NOW THEREFORE, for good and valuable consideration, the receipt and
sufficiency of which are hereby acknowledged, the parties hereto agree as
follows:
<PAGE>
I. Amendments to Loan Agreement.
----------------------------
A. Amendment to Definitions in Loan Agreement.
------------------------------------------
1. The definition of "Borrowers" in Section 1 of the Loan Agreement
---------
is amended in its entirety to read as follows:
Borrowers: LoJack Corporation, LoJack International Corporation,
---------
LoJack of New Jersey Corporation, Recovery Systems, Inc., LoJack
Holdings Corporation and LoJack Venture Corporation.
2. In addition, the following new definition is added to Section 1
of the Loan Agreement:
LVC: LoJack Venture Corporation, a Massachusetts corporation,
---
and the Parent's wholly-owned subsidiary.
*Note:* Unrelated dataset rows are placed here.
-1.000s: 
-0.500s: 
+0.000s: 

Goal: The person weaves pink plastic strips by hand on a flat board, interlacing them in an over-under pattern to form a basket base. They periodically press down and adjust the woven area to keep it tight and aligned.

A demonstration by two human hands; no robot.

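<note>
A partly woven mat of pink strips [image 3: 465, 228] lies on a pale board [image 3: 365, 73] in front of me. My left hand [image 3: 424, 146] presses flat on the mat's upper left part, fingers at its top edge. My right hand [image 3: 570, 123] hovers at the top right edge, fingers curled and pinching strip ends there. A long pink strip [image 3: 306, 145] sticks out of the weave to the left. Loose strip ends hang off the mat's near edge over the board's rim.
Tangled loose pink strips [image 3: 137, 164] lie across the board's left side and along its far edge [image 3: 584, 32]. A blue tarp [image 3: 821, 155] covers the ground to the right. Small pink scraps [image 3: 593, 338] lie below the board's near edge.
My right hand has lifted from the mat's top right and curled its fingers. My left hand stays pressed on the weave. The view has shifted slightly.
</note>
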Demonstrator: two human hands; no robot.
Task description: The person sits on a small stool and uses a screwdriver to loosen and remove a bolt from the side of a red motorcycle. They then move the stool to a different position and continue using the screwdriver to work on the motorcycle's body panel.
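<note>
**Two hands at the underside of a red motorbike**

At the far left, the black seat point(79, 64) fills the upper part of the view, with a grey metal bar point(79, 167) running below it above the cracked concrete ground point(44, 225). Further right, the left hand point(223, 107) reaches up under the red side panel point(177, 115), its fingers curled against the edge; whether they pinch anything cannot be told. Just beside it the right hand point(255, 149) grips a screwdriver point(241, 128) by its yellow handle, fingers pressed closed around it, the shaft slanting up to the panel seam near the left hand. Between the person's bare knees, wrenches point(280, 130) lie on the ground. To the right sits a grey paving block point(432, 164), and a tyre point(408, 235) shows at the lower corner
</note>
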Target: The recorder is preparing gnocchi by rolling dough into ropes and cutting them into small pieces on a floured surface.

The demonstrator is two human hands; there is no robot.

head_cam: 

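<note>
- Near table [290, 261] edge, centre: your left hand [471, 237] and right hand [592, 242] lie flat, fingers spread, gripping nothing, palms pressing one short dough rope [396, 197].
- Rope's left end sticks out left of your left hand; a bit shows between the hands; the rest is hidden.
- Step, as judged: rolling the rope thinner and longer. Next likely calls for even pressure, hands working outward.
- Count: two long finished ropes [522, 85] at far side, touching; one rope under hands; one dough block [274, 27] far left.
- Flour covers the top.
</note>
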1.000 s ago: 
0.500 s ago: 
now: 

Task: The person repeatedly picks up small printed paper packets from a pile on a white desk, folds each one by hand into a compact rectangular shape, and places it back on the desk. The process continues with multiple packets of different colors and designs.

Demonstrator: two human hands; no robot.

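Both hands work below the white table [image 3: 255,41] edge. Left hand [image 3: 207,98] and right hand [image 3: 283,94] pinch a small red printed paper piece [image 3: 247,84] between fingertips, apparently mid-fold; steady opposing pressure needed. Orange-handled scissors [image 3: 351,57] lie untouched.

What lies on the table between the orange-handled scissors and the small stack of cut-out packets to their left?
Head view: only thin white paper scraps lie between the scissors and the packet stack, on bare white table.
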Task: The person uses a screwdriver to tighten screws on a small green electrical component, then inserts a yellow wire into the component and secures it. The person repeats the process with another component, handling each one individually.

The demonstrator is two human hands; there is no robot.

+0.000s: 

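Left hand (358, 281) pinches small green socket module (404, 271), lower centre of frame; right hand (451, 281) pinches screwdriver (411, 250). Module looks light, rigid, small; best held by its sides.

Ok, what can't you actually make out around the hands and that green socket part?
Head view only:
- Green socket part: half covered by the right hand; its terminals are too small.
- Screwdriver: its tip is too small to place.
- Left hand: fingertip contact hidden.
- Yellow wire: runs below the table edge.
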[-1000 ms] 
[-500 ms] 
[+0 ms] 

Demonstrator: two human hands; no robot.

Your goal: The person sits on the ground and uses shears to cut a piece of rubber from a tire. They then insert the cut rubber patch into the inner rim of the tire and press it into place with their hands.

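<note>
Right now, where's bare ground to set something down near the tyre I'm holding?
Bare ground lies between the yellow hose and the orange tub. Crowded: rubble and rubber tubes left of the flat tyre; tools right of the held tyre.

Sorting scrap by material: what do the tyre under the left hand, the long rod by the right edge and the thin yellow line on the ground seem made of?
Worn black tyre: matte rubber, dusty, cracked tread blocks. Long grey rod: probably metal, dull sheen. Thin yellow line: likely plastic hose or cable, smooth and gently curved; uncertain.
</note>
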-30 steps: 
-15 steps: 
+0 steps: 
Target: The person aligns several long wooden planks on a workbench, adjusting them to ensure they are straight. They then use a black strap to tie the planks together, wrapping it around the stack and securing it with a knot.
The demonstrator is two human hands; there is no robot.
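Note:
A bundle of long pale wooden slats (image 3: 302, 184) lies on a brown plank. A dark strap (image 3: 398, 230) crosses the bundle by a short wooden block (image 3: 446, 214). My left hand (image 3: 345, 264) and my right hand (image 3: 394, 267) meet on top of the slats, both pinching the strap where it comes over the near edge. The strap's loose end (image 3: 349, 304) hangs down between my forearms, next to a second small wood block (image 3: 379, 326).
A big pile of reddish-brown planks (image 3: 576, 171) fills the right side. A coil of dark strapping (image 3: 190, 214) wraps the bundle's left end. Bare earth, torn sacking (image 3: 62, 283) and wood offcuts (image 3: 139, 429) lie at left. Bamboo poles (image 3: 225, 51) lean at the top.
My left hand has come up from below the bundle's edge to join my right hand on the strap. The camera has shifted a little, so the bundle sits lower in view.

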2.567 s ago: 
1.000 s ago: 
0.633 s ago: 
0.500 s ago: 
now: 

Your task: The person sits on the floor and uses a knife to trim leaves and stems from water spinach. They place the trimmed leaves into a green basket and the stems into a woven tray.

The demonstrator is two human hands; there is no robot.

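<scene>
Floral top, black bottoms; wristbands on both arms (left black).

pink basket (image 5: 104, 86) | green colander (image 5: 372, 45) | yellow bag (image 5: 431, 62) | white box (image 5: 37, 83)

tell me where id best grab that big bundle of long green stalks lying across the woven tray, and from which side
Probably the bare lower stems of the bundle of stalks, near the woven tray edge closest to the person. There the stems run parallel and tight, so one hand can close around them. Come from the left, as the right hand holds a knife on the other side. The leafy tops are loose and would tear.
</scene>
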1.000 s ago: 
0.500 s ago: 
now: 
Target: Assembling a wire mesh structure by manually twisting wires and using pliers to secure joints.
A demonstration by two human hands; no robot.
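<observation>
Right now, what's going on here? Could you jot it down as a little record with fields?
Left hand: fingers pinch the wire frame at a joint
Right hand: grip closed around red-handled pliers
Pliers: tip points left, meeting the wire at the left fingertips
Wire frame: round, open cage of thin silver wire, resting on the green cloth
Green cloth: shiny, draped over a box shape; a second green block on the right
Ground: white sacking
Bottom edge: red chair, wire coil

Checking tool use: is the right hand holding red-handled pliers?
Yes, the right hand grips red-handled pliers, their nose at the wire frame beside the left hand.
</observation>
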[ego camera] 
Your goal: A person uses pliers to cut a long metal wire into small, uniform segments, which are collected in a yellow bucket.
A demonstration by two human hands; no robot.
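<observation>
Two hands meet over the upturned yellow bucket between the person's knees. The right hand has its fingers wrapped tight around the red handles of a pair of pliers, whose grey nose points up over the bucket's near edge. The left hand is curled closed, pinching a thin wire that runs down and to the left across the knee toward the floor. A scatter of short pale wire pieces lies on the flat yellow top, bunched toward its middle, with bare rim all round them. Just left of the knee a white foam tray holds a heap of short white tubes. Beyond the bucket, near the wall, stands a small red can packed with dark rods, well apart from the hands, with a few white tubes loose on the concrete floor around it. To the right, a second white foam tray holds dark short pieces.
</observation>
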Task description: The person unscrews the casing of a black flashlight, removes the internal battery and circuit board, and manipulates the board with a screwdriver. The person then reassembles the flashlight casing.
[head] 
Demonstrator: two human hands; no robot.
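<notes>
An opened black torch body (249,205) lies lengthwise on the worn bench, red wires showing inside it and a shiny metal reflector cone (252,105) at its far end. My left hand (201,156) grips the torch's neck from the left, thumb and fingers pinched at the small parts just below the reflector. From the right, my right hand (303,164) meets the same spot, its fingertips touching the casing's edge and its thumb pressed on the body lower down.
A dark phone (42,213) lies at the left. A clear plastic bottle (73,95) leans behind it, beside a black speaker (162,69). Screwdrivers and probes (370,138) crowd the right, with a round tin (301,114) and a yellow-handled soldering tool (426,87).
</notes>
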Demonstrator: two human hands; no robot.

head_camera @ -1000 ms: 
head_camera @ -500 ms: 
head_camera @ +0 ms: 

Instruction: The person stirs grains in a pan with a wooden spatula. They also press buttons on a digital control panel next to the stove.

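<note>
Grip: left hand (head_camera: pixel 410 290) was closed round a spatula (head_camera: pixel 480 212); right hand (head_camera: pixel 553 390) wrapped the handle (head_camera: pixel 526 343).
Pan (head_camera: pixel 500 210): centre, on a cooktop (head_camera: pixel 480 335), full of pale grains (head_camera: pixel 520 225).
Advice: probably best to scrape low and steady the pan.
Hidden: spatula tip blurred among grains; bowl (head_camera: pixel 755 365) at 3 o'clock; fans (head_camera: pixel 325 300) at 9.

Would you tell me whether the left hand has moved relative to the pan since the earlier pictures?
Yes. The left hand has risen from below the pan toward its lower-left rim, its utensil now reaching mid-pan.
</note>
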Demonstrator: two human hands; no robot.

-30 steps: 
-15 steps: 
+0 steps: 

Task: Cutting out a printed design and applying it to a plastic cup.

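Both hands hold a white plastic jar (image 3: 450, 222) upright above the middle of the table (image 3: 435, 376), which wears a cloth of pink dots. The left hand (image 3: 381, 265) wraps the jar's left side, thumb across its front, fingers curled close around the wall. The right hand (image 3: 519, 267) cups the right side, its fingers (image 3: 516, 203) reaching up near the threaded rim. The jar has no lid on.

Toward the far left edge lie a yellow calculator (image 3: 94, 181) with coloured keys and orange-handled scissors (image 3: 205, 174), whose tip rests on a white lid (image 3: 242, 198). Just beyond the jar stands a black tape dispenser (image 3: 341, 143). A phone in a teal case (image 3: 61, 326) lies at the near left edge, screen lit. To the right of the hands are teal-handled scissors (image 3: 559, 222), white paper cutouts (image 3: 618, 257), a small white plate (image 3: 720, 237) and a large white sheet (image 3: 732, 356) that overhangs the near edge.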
B. Security. Section 2.7 and any other relevant provisions and related
--------
references are deleted or amended to provide that the Lender will not require
the grant of security interests in or liens on any of the Borrowers' assets to
secure the Note.
II. Waivers. The Lender hereby agrees to waive:
-------
A. The Event of Default which occurred as of April 24, 1996 because the
Parent formed a new subsidiary, LoJack Venture Corporation, a Massachusetts
corporation, without first obtaining Lender's consent in accordance with Section
7.7 of the Loan Agreement; and
B. The Event of Default which occurred as of December 1, 1996 because the
Parent caused its wholly-owned subsidiary, LVC, to invest in 50% of the Venture,
without first obtaining Lender's consent in accordance with Section 7.7 of the
Loan Agreement.
The foregoing waivers are limited to their express terms and shall not be
deemed to be waivers of any other Event of Default (including, without
limitation, any other default of the Borrowers' obligations under Section 7.7 of
the Loan Agreement), which may have existed on or prior to the date hereof or
which may hereafter arise. Further, the granting of this waiver shall not be
construed as a continuing waiver or waiver of any other Event of Default under
the Loan Agreement, or any other documents executed in connection therewith.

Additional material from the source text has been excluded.